[Source data]

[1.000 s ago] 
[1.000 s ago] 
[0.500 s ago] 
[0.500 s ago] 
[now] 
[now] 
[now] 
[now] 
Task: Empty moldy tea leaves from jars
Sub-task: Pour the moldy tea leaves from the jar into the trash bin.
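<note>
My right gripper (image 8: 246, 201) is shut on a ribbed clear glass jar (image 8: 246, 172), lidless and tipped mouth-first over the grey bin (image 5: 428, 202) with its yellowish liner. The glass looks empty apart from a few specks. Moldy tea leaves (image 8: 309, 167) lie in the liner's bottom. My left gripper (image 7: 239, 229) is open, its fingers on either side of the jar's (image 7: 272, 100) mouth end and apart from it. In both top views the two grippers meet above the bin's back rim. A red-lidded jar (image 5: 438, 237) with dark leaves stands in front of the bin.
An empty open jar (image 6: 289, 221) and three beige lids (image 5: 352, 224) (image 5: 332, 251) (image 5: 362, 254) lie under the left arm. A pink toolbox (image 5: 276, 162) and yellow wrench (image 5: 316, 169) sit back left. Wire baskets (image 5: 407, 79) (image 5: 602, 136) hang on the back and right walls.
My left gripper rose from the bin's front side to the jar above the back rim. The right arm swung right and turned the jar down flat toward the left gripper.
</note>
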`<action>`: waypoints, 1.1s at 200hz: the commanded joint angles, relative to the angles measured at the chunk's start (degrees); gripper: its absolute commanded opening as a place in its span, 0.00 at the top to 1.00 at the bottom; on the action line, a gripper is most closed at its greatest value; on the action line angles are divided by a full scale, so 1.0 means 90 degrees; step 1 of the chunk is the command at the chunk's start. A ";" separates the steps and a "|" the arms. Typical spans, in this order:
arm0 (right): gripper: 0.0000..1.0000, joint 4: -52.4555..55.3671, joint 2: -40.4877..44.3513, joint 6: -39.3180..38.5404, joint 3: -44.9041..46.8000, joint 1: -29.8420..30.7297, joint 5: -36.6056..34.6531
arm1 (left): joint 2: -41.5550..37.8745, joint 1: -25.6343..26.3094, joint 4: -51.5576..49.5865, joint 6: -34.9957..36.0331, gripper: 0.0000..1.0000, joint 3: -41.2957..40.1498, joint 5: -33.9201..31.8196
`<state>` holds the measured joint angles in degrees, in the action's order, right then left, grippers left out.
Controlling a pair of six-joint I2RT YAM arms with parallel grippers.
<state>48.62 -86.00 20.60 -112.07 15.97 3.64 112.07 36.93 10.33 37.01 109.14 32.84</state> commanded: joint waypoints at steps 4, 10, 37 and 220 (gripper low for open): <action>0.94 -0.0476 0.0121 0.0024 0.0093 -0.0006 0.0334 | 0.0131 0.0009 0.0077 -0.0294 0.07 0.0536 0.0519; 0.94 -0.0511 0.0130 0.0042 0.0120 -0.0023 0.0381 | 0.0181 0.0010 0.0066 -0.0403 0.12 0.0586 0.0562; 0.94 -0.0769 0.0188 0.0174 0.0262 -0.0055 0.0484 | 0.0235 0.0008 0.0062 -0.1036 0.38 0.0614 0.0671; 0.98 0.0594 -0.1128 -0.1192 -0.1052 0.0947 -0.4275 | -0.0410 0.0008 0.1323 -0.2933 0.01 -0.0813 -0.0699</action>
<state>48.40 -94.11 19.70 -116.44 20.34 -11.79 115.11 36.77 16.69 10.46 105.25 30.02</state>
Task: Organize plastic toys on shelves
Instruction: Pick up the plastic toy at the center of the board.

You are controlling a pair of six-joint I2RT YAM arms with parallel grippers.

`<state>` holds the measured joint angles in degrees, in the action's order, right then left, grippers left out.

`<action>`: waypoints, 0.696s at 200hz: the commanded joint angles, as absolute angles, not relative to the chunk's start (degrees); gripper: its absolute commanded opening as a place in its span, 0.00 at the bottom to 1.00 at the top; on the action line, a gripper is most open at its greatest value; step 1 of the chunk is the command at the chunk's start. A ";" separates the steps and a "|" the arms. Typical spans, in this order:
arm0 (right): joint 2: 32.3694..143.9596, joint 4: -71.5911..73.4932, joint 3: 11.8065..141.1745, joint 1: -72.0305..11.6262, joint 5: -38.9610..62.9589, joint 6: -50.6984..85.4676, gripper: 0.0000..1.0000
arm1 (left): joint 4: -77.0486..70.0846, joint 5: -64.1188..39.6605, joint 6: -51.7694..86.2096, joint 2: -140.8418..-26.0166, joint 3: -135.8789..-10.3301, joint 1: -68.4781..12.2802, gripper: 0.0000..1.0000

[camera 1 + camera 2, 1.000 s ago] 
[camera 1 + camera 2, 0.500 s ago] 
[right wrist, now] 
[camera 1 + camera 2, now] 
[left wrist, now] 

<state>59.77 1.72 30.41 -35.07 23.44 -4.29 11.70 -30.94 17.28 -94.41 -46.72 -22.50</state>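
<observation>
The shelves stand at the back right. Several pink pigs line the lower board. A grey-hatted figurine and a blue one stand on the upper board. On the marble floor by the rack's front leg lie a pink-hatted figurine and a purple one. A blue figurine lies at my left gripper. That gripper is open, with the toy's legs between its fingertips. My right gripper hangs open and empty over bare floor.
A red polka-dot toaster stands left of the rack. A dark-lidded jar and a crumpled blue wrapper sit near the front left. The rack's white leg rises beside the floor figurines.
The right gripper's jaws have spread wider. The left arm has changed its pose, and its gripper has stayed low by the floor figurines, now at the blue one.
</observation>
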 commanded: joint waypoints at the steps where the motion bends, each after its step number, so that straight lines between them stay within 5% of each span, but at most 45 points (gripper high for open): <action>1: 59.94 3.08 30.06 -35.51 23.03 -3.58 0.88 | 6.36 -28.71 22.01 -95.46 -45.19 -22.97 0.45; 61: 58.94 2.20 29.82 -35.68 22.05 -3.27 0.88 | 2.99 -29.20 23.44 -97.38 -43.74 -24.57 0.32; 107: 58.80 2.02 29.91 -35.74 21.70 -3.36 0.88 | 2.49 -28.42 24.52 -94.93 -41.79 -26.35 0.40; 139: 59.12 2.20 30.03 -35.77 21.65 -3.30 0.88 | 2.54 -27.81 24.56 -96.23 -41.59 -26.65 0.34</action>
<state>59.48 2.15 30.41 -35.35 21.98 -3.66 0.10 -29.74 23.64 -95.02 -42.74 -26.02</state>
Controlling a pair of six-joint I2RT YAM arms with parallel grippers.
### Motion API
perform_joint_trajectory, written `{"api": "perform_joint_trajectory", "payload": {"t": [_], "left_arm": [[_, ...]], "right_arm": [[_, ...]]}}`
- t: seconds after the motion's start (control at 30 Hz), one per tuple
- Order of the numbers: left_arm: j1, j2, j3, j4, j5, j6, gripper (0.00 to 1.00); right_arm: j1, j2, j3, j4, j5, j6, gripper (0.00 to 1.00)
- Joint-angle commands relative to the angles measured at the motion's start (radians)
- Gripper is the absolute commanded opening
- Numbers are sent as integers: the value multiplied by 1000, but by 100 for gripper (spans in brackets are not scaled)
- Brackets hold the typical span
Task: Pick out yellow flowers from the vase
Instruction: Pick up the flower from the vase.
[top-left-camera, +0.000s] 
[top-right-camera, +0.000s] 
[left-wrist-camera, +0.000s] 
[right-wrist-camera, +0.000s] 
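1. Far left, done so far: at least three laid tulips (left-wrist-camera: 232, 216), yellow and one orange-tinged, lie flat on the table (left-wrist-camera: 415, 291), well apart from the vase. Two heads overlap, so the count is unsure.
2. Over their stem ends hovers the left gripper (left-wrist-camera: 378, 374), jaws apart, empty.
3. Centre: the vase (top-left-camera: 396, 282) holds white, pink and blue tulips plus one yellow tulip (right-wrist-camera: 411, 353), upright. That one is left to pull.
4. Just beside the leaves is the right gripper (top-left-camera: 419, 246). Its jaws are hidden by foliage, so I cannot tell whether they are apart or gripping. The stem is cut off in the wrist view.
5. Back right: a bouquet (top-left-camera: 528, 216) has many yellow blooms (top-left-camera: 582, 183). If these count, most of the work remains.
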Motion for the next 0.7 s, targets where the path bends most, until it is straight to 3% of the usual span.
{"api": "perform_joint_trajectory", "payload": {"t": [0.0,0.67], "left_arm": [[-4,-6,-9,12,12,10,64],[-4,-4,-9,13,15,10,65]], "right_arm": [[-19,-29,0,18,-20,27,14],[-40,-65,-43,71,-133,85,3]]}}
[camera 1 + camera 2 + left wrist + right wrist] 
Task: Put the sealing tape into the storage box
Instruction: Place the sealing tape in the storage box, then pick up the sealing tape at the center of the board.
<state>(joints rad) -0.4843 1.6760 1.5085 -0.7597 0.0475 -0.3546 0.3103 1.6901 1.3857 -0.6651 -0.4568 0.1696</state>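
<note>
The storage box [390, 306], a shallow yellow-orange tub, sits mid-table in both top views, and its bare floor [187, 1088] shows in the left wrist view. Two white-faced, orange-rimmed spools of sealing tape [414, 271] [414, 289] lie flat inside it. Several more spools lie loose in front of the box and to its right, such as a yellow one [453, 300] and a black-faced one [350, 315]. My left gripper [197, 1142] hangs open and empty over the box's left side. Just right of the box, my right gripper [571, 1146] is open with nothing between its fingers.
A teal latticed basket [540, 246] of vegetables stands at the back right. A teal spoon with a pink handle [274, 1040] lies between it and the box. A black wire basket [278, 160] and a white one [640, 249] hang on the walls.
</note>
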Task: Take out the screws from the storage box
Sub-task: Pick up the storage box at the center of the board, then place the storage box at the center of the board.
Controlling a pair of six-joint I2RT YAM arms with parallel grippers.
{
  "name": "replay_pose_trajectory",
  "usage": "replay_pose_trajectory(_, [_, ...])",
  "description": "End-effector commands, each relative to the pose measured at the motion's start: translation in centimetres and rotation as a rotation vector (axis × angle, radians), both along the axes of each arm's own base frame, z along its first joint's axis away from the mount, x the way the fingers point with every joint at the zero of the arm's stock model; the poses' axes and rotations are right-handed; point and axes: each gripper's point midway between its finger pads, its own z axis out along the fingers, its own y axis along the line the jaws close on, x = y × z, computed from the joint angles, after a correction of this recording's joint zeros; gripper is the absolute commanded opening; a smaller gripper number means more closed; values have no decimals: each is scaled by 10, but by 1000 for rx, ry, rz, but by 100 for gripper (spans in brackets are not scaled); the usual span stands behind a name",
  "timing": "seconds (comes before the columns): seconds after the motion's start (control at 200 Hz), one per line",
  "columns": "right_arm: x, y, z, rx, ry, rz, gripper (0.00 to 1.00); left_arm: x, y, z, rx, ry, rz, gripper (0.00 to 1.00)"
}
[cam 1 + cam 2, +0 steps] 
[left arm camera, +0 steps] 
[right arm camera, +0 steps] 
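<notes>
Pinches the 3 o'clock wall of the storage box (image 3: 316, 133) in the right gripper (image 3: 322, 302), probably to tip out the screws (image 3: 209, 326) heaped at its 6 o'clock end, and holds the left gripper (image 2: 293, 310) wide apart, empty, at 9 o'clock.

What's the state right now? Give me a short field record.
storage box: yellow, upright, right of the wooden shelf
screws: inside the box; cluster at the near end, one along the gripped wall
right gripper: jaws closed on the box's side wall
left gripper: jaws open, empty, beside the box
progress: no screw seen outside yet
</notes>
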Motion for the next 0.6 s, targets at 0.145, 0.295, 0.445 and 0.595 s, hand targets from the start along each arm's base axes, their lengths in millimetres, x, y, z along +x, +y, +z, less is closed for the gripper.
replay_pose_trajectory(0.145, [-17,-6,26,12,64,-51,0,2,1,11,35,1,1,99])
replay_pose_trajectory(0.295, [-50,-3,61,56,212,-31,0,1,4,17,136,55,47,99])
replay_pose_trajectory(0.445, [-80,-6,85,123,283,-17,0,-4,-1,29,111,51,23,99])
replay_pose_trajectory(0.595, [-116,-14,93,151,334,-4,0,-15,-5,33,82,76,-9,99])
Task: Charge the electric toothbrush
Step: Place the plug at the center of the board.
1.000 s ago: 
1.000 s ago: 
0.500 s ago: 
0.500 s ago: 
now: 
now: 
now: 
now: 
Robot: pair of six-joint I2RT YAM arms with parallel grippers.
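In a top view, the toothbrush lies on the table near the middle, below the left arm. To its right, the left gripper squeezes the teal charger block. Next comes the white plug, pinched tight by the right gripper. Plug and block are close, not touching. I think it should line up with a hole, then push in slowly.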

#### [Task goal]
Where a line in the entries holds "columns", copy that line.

#### [Finished task]
  "timing": "seconds (comes before the columns): seconds after the motion's start (control at 200 Hz), one per line",
  "columns": "right_arm: x, y, z, rx, ry, rz, gripper (0.00 to 1.00); left_arm: x, y, z, rx, ry, rz, gripper (0.00 to 1.00)"

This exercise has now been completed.